Exercise details: Go through the material and copy each line in which the word "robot" shows up.

Dataset extract:
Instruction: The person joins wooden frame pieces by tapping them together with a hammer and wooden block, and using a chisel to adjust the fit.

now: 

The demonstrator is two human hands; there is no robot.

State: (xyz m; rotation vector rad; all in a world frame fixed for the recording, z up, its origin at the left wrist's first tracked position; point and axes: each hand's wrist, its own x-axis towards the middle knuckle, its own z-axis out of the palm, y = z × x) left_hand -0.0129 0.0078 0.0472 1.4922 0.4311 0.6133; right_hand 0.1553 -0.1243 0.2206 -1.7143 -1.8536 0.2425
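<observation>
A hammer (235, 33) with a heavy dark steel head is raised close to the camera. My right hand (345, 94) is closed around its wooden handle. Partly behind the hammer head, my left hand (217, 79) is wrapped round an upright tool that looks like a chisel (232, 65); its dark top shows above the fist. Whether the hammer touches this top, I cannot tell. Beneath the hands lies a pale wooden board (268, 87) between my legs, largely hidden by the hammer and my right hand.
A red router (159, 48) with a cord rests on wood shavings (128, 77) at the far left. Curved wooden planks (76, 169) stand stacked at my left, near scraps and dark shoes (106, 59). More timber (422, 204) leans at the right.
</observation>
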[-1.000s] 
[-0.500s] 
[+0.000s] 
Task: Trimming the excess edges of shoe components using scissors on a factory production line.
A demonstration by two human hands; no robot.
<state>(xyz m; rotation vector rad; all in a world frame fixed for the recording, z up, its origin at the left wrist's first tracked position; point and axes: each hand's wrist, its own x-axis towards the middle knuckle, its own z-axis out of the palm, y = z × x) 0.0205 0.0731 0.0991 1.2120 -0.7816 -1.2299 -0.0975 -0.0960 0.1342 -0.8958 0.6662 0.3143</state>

Result of this exercise:
The demonstrator is two human hands; there is no robot.
A demonstration by two human hands; no robot.

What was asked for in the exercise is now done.